## [Work to be completed]
The data must be reproduced verbatim; images are to be omitted.

## [Supplied data]
* * *
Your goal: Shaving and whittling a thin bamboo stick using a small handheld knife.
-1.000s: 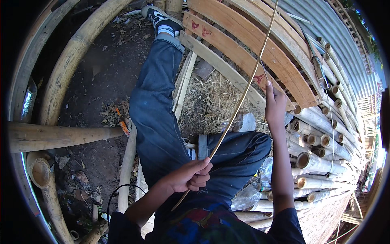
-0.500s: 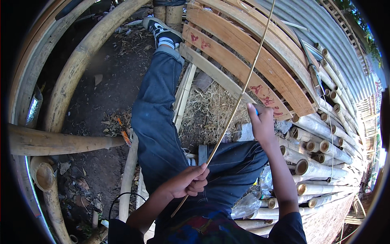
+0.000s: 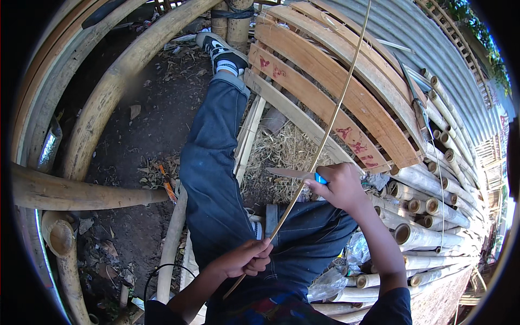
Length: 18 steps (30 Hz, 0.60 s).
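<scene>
A long, thin bamboo strip (image 3: 338,103) runs slantwise from my lap up past the top edge. Near its lower end my left hand (image 3: 246,259) is closed around it, over my thigh. In my right hand (image 3: 341,187) is a knife (image 3: 291,173) with a blue handle, gripped in the fist. The blade points left and lies across the strip at about its middle; whether the edge bites into it I cannot tell. Pale shavings (image 3: 281,151) cover the ground beyond my hands.
A slatted wooden crate (image 3: 325,65) stands ahead, with a saw (image 3: 414,100) at its right end. Cut bamboo poles (image 3: 422,206) are stacked on the right, beside clear plastic bags (image 3: 327,284). Thick bamboo poles (image 3: 103,103) frame the left side; an orange tool (image 3: 168,184) lies on the soil.
My right hand has come down and slightly left, and the knife blade has swung into view across the strip. My left hand still grips the strip, a little lower and left.
</scene>
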Each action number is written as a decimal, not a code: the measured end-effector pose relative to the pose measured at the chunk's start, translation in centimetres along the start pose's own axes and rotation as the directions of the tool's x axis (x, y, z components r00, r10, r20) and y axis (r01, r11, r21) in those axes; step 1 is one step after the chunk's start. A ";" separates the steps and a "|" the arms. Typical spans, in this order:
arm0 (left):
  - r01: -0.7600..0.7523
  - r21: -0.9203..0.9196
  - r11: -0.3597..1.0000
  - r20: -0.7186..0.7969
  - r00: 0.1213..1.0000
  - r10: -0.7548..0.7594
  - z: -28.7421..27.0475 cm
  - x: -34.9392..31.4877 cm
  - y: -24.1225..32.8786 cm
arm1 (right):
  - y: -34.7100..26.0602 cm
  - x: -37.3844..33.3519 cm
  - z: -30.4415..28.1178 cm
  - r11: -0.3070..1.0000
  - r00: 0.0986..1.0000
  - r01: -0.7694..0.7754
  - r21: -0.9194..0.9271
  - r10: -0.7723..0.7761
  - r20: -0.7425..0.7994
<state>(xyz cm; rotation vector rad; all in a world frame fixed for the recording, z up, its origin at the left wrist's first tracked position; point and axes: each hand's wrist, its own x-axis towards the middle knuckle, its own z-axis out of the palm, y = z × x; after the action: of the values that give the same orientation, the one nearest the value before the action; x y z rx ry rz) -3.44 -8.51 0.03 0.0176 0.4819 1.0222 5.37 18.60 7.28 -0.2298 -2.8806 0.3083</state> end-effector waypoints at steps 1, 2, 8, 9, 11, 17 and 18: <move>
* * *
## [Answer for this exercise]
Your goal: Shaving and whittling a thin bamboo stick using a small handheld knife.
-1.000s: 
-0.500s: 
+0.000s: 
Length: 18 steps (30 Hz, 0.60 s).
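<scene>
A long, thin bamboo strip (image 3: 338,103) runs slantwise from my lap up past the top edge. Near its lower end my left hand (image 3: 246,259) is closed around it, over my thigh. In my right hand (image 3: 341,187) is a knife (image 3: 291,173) with a blue handle, gripped in the fist. The blade points left and lies across the strip at about its middle; whether the edge bites into it I cannot tell. Pale shavings (image 3: 281,151) cover the ground beyond my hands.
A slatted wooden crate (image 3: 325,65) stands ahead, with a saw (image 3: 414,100) at its right end. Cut bamboo poles (image 3: 422,206) are stacked on the right, beside clear plastic bags (image 3: 327,284). Thick bamboo poles (image 3: 103,103) frame the left side; an orange tool (image 3: 168,184) lies on the soil.
My right hand has come down and slightly left, and the knife blade has swung into view across the strip. My left hand still grips the strip, a little lower and left.
</scene>
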Each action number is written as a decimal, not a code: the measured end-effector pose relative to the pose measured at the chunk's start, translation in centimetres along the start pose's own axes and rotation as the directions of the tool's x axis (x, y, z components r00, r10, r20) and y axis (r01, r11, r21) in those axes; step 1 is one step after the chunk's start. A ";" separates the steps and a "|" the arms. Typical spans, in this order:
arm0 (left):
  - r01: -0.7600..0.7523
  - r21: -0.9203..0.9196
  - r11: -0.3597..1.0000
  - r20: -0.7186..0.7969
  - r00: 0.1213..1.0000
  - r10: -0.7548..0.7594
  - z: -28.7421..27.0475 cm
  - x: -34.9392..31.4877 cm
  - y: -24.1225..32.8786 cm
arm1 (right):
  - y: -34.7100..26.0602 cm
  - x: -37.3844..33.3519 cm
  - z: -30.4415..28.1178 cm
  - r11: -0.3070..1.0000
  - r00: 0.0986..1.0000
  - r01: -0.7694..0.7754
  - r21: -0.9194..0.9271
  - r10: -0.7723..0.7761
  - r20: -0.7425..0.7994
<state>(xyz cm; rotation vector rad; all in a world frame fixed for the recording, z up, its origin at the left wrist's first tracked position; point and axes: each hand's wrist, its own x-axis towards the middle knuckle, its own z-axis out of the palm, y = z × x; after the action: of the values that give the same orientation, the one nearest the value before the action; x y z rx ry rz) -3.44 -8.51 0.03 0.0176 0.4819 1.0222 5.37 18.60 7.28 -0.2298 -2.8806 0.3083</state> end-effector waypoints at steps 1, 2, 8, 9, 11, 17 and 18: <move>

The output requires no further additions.